Converse has released many special editions of Chuck Taylor All-Stars, including DC Comics, Super Mario, Pink Floyd, AC/DC, Metallica, The Ramones, The Clash, Dr. Seuss, Sailor Jerry, Grateful Dead, Ozzy Osbourne, Jimi Hendrix, Miley Cyrus, Drew Brophy, Nirvana, Bad Meets Evil, Green Day, Gorillaz, Matt and Kim, Black Sabbath, the Who, and Dungeons & Dragons.

==Sociocultural impact==
Although Chuck Taylor All-Stars had vanished from the professional basketball scene by 1979, they continued to flourish in popular culture and fashion as casual footwear. Chuck Taylors have played a role in several subcultures, which the company has promoted as part of the brand's ongoing cultural popularity. In addition, Chuck Taylor All-Stars have been portrayed in film, art, and music culture, as well as some sports subcultures such as powerlifting and skateboarding.

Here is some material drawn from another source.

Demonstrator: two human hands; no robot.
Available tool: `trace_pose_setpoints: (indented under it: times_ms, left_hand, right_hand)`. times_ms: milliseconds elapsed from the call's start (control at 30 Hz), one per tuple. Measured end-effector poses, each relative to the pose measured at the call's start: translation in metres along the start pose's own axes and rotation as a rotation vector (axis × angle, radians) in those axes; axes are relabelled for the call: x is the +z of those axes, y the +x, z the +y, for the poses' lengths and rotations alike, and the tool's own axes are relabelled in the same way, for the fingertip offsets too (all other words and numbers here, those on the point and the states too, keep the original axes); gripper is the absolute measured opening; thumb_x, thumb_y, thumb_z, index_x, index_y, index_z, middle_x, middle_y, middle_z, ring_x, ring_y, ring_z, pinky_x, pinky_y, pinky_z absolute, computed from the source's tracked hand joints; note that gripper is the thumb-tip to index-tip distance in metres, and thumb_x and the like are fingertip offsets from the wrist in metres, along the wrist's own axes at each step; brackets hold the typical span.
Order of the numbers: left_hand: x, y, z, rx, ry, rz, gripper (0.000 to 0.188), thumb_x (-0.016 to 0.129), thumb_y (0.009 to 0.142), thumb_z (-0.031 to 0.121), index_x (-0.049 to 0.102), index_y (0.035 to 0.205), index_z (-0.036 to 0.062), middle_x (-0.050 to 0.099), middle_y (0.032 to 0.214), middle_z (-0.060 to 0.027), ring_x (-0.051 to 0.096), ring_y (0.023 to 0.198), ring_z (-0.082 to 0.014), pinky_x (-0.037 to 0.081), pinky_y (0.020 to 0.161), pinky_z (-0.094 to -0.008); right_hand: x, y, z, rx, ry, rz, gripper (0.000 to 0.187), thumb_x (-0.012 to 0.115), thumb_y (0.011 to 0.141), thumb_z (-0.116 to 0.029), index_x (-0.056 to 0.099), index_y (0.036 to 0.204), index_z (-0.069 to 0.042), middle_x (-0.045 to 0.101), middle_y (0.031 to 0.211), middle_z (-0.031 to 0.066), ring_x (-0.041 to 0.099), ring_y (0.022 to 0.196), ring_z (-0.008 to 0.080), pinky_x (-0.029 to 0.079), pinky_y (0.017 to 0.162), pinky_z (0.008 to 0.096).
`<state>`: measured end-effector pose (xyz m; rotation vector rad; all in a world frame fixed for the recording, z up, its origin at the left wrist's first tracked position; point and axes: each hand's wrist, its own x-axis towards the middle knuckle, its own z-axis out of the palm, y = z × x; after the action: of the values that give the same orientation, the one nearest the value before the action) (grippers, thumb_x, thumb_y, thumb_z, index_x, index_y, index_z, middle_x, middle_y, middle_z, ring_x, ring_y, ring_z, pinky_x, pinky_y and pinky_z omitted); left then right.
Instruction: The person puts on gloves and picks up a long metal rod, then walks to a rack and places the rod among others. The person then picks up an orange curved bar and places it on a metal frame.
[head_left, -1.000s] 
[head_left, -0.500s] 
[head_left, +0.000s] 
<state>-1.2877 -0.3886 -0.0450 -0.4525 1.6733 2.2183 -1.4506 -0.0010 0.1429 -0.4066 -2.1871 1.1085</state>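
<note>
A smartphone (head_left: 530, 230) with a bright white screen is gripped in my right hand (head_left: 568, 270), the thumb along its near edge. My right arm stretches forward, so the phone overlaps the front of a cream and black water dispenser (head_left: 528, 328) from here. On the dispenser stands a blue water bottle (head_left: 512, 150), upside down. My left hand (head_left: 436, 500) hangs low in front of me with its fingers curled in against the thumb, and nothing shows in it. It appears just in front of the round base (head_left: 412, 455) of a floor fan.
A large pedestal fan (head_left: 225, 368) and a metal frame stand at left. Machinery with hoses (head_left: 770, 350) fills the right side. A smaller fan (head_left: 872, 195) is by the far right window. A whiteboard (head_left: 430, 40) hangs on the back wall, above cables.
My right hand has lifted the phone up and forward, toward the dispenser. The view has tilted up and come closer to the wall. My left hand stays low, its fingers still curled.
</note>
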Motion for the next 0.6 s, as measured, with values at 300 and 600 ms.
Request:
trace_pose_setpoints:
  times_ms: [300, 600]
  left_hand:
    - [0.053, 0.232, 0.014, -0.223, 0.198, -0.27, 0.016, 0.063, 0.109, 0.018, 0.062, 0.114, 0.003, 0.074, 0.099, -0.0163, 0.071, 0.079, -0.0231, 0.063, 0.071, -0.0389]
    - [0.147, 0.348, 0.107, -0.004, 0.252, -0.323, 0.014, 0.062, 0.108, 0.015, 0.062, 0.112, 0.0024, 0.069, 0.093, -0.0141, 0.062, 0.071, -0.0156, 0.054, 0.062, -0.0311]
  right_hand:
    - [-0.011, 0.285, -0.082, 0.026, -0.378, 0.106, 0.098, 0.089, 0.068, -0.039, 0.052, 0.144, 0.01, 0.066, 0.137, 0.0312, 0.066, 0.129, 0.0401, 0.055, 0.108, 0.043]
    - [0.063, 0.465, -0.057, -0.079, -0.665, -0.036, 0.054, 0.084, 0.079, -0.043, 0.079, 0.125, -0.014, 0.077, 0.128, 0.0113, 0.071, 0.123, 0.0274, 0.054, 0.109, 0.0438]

Chuck Taylors are culturally associated with authenticity. They were popularized by James Dean for rebels and outcasts. They were also associated with Andy Warhol, Kurt Cobain, and Karl Lagerfeld.

While campaigning with running mate and future President Joe Biden in 2020, then-California senator Kamala Harris made a fashion statement by wearing Chuck Taylors as a substitute for high heels at their public appearances. She continued wearing them during her 2024 campaign.

=== Film and television ===
Chuck Taylor All Star shoes have been worn by actors in feature films that include Jerry Lewis in The Colgate Comedy Hour (early 1950s), Elvis Presley in Change of Habit (1969), Sylvester Stallone in Rocky (1976), several cast members of Animal House (1978), basketball players in Grease (1978), Tom Hanks in Bachelor Party (1984), Michael J. Fox in Back to the Future (1985), the cast members of Hoosiers (1986), Mike Myers and Dana Carvey in Wayne's World (1992), and Will Smith in I, Robot (2004). The video dust jacket of Hoosiers also featured the black high-tops.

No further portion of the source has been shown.